According to Provine’s understanding, the claims of evolutionary science have direct implications on the basic beliefs of religion. Some of these implications include: 1) the world is organized according to mechanistic principles excluding the possibility of supernatural involvement, 2) there is no purpose inherent in nature, 3) there are no gods or designing forces, 4) the world has no inherent ethical or moral laws, 5) humans are complex machines whose ethical persuasions are based on heredity and environment, 6) death is the end for all, and 7) human beings are not free to make choices.

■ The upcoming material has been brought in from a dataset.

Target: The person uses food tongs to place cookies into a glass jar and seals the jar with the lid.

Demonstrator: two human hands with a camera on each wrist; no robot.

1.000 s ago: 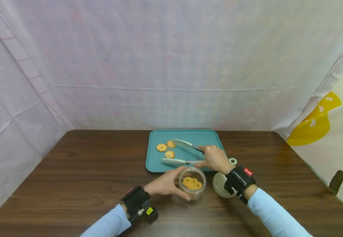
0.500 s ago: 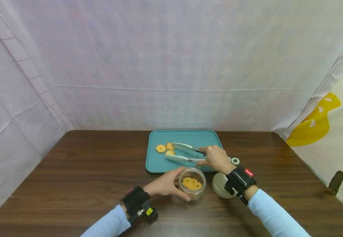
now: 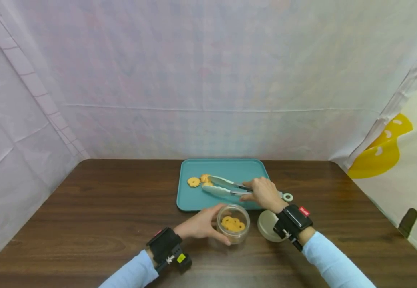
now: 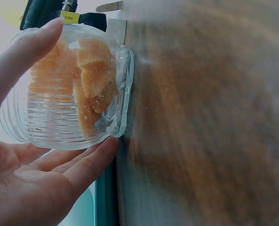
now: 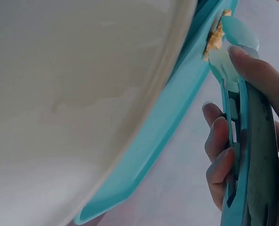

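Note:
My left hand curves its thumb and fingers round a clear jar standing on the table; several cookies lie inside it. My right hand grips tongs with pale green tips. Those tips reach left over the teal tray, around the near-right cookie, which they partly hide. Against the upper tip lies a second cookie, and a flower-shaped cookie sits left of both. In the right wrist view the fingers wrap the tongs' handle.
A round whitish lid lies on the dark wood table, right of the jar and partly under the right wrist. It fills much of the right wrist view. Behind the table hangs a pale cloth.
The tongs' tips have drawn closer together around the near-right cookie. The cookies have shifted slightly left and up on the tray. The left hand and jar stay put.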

Again, Darwinists insist that the realms of science and religion are separate and have no intermingling, but they either cannot see the illogical nature of that assessment or they are simply content with glossing over the reality of which they are quite aware. Any attempts to harmonize science and religion are met with harsh condemnation since any movement in that direction denies a principle tenet of evolutionary theory in that it is a purely materialistic process void of any divine involvement.

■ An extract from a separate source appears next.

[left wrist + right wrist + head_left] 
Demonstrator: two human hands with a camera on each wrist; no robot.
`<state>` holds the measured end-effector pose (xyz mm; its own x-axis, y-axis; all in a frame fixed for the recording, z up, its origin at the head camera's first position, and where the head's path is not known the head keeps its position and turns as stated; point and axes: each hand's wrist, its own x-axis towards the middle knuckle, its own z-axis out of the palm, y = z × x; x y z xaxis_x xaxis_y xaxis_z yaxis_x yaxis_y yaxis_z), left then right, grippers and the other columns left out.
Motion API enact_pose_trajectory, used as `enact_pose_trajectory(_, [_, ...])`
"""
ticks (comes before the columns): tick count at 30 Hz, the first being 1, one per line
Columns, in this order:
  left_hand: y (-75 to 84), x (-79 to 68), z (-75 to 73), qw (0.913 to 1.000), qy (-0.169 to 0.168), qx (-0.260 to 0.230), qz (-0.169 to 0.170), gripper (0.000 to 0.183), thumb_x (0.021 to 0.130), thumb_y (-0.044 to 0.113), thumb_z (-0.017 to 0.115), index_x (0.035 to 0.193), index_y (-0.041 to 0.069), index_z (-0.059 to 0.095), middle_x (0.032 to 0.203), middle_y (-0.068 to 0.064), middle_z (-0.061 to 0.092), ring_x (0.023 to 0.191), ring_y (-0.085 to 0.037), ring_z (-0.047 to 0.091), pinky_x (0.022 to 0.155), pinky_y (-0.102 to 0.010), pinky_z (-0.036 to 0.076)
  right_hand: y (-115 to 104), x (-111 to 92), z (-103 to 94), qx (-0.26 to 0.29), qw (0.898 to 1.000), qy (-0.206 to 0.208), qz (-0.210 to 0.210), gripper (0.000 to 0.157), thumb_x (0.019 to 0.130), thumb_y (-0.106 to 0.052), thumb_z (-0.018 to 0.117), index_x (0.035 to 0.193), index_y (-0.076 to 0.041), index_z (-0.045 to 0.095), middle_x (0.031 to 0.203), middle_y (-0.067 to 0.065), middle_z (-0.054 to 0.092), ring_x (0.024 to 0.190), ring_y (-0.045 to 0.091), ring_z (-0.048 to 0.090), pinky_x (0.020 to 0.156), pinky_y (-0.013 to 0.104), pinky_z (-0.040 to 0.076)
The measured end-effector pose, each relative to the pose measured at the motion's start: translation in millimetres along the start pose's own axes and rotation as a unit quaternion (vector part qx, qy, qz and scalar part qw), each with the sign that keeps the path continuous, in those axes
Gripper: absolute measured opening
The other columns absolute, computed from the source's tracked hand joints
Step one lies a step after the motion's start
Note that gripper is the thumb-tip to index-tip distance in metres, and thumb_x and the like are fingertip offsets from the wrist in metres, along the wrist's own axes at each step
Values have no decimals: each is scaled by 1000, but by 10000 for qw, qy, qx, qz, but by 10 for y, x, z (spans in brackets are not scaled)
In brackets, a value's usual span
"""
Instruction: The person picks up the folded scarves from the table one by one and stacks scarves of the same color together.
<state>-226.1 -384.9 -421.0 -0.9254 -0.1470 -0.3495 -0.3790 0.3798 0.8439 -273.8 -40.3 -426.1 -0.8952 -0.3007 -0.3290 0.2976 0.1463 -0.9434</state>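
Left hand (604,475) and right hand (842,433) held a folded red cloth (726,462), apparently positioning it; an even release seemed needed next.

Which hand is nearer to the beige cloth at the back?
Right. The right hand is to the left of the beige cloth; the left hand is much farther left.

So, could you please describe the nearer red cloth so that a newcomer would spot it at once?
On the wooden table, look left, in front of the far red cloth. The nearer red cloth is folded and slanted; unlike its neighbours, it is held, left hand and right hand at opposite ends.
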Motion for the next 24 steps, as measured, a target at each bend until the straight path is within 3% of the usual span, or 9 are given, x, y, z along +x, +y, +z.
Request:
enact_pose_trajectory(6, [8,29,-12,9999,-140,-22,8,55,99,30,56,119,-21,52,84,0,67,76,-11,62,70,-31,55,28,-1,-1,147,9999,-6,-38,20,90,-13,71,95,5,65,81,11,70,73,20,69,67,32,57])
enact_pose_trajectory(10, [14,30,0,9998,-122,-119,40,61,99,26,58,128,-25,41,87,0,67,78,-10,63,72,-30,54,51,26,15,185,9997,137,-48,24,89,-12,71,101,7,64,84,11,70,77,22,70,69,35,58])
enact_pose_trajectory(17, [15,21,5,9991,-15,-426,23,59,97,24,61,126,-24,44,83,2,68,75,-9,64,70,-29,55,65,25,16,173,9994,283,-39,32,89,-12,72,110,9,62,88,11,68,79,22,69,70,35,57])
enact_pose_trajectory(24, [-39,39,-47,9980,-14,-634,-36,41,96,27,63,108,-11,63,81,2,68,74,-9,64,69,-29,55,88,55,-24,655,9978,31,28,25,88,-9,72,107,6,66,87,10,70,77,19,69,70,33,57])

More central to the issue at hand though is that this conflict arises most emphatically only when it is the wrong religion whose harmonization with science is supported. Some Darwinists see no problem with harmonizing science and religion when it suits their views, when man can decide how such harmonization works. For example, Julian Huxley, Theodore Dobzhansky and Pierre Tielhard de Chardin insist that human beings, the discoverers of their own origins, are now faced with the mandate of realizing their own potential. These men argue that man now stands with the opportunity to control the processes that brought him into existence. Indeed this mandate is of an ethical nature as he can now pursue man-directed selection and determine how man ought to live and determine what should be valued.

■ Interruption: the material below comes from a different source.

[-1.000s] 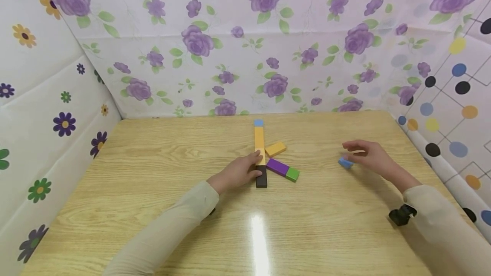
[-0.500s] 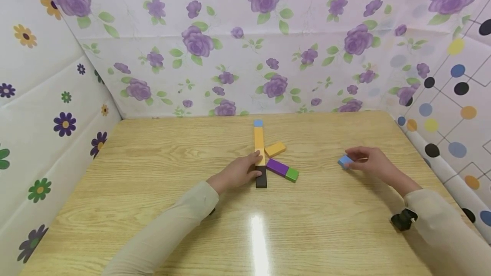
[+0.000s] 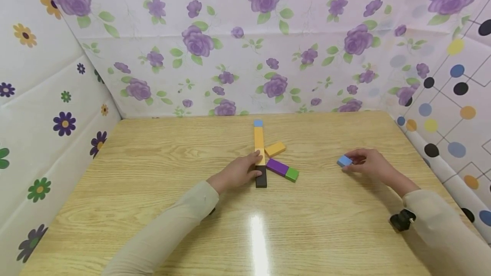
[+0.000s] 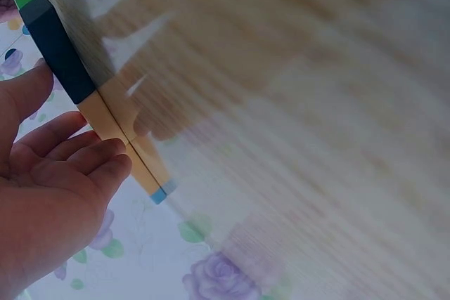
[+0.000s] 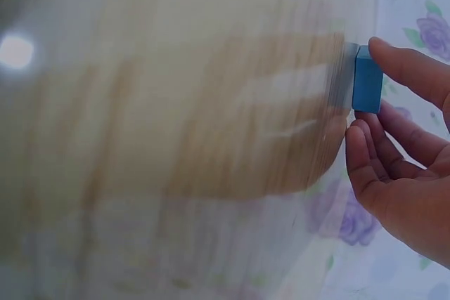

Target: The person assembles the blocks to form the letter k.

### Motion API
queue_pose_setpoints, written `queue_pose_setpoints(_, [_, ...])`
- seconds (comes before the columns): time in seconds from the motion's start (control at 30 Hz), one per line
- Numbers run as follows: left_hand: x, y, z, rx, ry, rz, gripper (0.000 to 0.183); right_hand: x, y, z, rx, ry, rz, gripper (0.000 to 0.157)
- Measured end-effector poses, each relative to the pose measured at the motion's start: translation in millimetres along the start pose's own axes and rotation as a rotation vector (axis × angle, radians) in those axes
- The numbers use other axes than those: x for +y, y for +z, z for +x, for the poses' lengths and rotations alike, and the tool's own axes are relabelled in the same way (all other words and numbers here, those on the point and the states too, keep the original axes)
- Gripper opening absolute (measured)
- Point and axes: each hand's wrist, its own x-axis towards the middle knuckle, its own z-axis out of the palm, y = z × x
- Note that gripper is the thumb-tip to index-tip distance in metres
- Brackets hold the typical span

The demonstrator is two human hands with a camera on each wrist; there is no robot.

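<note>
A straight row of flat blocks lies on the table: a black block point(image 3: 261, 178) nearest, yellow blocks point(image 3: 259, 137) beyond it, and a small blue block point(image 3: 258, 123) at the far end. My left hand point(image 3: 238, 173) rests against this row from the left, thumb at the black block and fingers at the yellow; the left wrist view shows the fingers loosely bent along its side. Out to the right, my right hand point(image 3: 372, 166) pinches a separate blue block point(image 5: 368, 81) between thumb and fingers, low at the table.
Just right of the row lie a loose yellow block point(image 3: 275, 149) and a purple block point(image 3: 277, 167), whose end meets a green block point(image 3: 292, 174). Patterned cloths point(image 3: 230, 54) stand behind and beside the wooden table point(image 3: 172, 148).
My right hand has lowered onto the separate blue block and closed its fingers on it. That block has shifted very slightly to the left. The left hand and the row look unmoved.
</note>
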Motion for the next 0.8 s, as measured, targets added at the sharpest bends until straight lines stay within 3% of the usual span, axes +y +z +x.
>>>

Under this model, man is now the highest authority to which he must answer; in fact, it is the scientist who now wields this authority. People must be taught to accept this view and banish any idea that there is a power above mankind who imposes its will in the form of moral or ethical laws. In this sense, Darwinism is just as much a religious force as the traditional religions they oppose. By all accounts, Darwinism is a religion, and of the kind they despise.